WORK ORDER:
Down to the final line, write out the material beneath exactly, without pictures.

GIVEN INFORMATION:
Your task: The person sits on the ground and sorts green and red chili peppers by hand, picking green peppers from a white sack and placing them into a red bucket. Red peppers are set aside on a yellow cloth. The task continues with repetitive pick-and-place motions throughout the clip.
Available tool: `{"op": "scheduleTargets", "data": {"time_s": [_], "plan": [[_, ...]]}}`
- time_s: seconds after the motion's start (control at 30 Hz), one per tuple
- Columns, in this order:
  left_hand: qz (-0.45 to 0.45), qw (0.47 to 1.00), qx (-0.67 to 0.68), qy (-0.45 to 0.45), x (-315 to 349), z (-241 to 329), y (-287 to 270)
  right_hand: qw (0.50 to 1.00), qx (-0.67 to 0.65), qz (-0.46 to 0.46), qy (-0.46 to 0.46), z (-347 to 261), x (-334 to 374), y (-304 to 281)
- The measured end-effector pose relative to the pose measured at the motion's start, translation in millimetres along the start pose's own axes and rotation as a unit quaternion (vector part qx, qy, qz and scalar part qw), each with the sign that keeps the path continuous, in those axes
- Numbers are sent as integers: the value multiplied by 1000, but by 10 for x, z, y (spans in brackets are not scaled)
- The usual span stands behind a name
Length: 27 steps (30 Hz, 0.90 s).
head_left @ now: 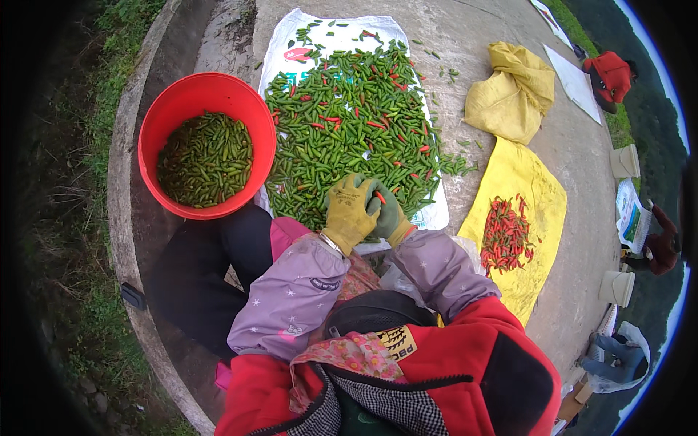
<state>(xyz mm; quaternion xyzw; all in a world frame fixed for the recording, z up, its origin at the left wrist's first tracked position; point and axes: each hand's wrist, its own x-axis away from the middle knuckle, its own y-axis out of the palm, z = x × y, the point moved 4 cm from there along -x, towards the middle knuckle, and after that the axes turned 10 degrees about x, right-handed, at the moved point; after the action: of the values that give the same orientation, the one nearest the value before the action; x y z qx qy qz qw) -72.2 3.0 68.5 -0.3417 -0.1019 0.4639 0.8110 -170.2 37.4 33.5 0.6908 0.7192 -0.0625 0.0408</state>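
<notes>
Both my hands wear yellow-and-green work gloves and meet at the near edge of a wide heap of green chili peppers (349, 123) dotted with red ones. My left hand (350, 212) has its fingers curled down toward the heap; what they hold, if anything, is hidden. Close against it, my right hand (392, 216) is closed on a red chili pepper (380, 197), whose tip pokes out by the fingers. Beneath the heap lies a white woven sack (280, 54), spread flat.
At the left stands a red bucket (267, 138) partly filled with green chilies (207, 160), beside a concrete kerb (120, 189). On the right, red chilies (507, 234) lie on a yellow sack (534, 174), below a bunched yellow sack (512, 94). Other people (611, 76) and pale buckets (616, 288) are farther right.
</notes>
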Motion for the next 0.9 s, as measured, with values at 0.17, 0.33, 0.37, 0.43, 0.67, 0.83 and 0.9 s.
{"op": "scheduleTargets", "data": {"time_s": [0.17, 0.33, 0.37, 0.43, 0.67, 0.83, 0.9], "plan": [[8, 993, 56, 101, 31, 356, -74, 997, 2, 67, 29, 9, 212, -155], [94, 987, 104, 74, -10, 152, -154, 725, -645, 103, 219, 107, 576, -734], [99, 990, 82, 56, -17, 49, -139, 738, -632, 115, 205, 57, 729, -995], [90, 994, 29, 47, -18, -112, -33, 786, -566, 152, 195, -79, 1118, -1595], [-187, 961, -181, 95, -92, -227, 643, 790, 163, 410, 424, -571, 2367, -3090], [-201, 954, -212, 69, -195, -348, 606, 640, 569, 317, 408, -633, 2050, -2997], [-160, 966, -195, 58, -184, -451, 475, 754, 496, 294, 315, -380, 1611, -2709]]}}
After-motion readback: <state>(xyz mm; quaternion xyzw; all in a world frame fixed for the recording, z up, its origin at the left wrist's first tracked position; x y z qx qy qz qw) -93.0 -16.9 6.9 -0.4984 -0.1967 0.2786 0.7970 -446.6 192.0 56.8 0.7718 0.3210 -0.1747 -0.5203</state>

ANSWER FOR THE TASK:
Your task: The person sits on the ground and sorts green and red chili peppers by hand, picking green peppers from a white sack and placing them into a red bucket. Red peppers are set aside on a yellow cloth. The task continues with repetitive pick-and-place motions throughout the clip.
Available tool: `{"op": "scheduleTargets", "data": {"time_s": [_], "plan": [[_, ...]]}}`
- time_s: seconds after the motion's start (control at 30 Hz), one per tuple
- Columns, in this order:
  left_hand: qz (-0.45 to 0.45), qw (0.47 to 1.00), qx (-0.67 to 0.68), qy (-0.45 to 0.45), x (-315 to 349), z (-241 to 329), y (-287 to 270)
  right_hand: qw (0.50 to 1.00), qx (-0.67 to 0.65), qz (-0.46 to 0.46), qy (-0.46 to 0.46), z (-347 to 261), x (-334 to 374), y (-304 to 281)
- The measured end-effector pose relative to the pose measured at the motion's start, translation in millimetres along the start pose's own axes and rotation as a unit quaternion (vector part qx, qy, qz and scalar part qw), each with the sign that keeps the path continuous, in those axes
- Numbers are sent as integers: the value multiplied by 1000, but by 10 for x, z, y (spans in brackets are not scaled)
- The usual span stands behind a name
Length: 27 steps (30 Hz, 0.90 s).
head_left @ now: 
<state>(xyz mm; quaternion xyzw; all in a world frame fixed for the recording, z up, its origin at the left wrist's first tracked position; point and axes: each hand's wrist, its own x-axis away from the middle knuckle, its own y-axis out of the palm, z = x × y, the point moved 4 cm from there along -x, towards the middle knuckle, and after that the axes turned 10 degrees about x, right-handed, at the moved point; after the action: of the values that give the same orientation, the one nearest the value before the action; x y z qx qy qz qw) -72.2 3.0 68.5 -0.3417 -0.1019 0.4639 0.8110 -170.2 37.4 33.5 0.6908 0.7192 -0.0625 0.0408</state>
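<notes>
Both my hands wear yellow-and-green work gloves and meet at the near edge of a wide heap of green chili peppers (349, 123) dotted with red ones. My left hand (350, 212) has its fingers curled down toward the heap; what they hold, if anything, is hidden. Close against it, my right hand (392, 216) is closed on a red chili pepper (380, 197), whose tip pokes out by the fingers. Beneath the heap lies a white woven sack (280, 54), spread flat.
At the left stands a red bucket (267, 138) partly filled with green chilies (207, 160), beside a concrete kerb (120, 189). On the right, red chilies (507, 234) lie on a yellow sack (534, 174), below a bunched yellow sack (512, 94). Other people (611, 76) and pale buckets (616, 288) are farther right.
</notes>
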Motion for the next 0.9 s, as measured, with values at 0.17, 0.33, 0.37, 0.43, 0.67, 0.83 and 0.9 s.
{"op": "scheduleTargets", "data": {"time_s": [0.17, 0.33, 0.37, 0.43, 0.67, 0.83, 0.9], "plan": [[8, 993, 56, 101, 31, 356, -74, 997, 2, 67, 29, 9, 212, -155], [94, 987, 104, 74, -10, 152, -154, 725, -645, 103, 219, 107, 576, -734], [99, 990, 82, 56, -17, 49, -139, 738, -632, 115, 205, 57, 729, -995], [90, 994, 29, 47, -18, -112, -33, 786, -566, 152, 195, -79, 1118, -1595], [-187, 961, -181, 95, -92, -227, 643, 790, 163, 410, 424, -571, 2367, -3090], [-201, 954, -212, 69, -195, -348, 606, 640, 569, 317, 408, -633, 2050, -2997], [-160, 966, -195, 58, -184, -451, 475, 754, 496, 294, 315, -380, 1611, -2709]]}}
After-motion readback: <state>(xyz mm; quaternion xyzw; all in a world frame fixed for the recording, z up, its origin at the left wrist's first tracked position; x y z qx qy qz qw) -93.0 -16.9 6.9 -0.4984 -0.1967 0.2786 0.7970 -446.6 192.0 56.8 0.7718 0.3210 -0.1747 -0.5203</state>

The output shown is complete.